When you have read the listing, copy all of it without any change.

┌────────

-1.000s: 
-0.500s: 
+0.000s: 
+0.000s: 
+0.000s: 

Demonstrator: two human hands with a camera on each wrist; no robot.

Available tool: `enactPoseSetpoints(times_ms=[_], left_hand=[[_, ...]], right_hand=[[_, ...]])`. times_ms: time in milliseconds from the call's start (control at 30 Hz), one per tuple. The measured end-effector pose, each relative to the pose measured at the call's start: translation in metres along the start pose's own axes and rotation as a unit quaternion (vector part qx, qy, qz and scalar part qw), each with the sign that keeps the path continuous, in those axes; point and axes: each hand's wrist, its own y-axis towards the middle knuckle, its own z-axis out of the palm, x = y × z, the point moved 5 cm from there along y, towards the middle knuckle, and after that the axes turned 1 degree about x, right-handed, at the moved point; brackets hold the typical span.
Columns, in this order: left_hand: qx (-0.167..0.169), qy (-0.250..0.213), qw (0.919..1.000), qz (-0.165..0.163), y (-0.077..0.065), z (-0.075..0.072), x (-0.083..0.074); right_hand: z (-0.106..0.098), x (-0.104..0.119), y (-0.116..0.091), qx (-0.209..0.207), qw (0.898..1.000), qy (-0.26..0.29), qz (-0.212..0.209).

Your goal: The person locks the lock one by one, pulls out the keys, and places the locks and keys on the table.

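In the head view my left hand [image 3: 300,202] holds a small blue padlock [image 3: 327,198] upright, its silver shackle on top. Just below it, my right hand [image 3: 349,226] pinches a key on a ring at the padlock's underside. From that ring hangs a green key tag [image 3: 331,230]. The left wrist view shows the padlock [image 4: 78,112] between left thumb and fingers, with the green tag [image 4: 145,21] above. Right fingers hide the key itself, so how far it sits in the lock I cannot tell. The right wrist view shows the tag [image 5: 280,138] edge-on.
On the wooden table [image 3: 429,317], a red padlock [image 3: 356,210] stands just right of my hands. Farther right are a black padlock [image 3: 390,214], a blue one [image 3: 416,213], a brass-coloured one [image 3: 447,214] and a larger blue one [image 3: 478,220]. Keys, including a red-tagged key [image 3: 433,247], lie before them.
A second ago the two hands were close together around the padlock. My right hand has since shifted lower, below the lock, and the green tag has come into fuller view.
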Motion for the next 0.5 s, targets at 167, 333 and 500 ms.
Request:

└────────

▶ Solution to the exercise
-1.000s: 
-0.500s: 
+0.000s: 
+0.000s: 
+0.000s: 

Demonstrator: two human hands with a camera on each wrist; no robot.

Available tool: `enactPoseSetpoints(times_ms=[_], left_hand=[[_, ...]], right_hand=[[_, ...]])`. times_ms: time in milliseconds from the call's start (control at 30 Hz), one per tuple. The measured end-effector pose, each relative to the pose measured at the call's start: translation in metres along the start pose's own axes and rotation as a unit quaternion (vector part qx, qy, qz and scalar part qw), each with the sign that keeps the path continuous, in those axes; point and axes: each hand's wrist, its own y-axis towards the middle knuckle, its own z-axis out of the palm, x = y × z, the point moved 5 cm from there along y, towards the middle knuckle, and after that the axes turned 1 degree about x, right-handed, at the moved point; brackets hold the typical span.
Columns, in this order: left_hand: qx (-0.167..0.169), qy (-0.250..0.213), qw (0.919..1.000), qz (-0.165..0.163), y (-0.077..0.065), z (-0.075..0.072), x (-0.083..0.074); right_hand: z (-0.106..0.098), x (-0.104..0.119), y (-0.116..0.091), qx (-0.209..0.207), qw (0.898..1.000), qy (-0.26..0.29), qz (-0.212..0.209).

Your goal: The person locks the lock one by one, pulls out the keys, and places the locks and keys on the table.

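In the head view my left hand [image 3: 300,202] holds a small blue padlock [image 3: 327,198] upright, its silver shackle on top. Just below it, my right hand [image 3: 349,226] pinches a key on a ring at the padlock's underside. From that ring hangs a green key tag [image 3: 331,230]. The left wrist view shows the padlock [image 4: 78,112] between left thumb and fingers, with the green tag [image 4: 145,21] above. Right fingers hide the key itself, so how far it sits in the lock I cannot tell. The right wrist view shows the tag [image 5: 280,138] edge-on.
On the wooden table [image 3: 429,317], a red padlock [image 3: 356,210] stands just right of my hands. Farther right are a black padlock [image 3: 390,214], a blue one [image 3: 416,213], a brass-coloured one [image 3: 447,214] and a larger blue one [image 3: 478,220]. Keys, including a red-tagged key [image 3: 433,247], lie before them.
A second ago the two hands were close together around the padlock. My right hand has since shifted lower, below the lock, and the green tag has come into fuller view.
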Motion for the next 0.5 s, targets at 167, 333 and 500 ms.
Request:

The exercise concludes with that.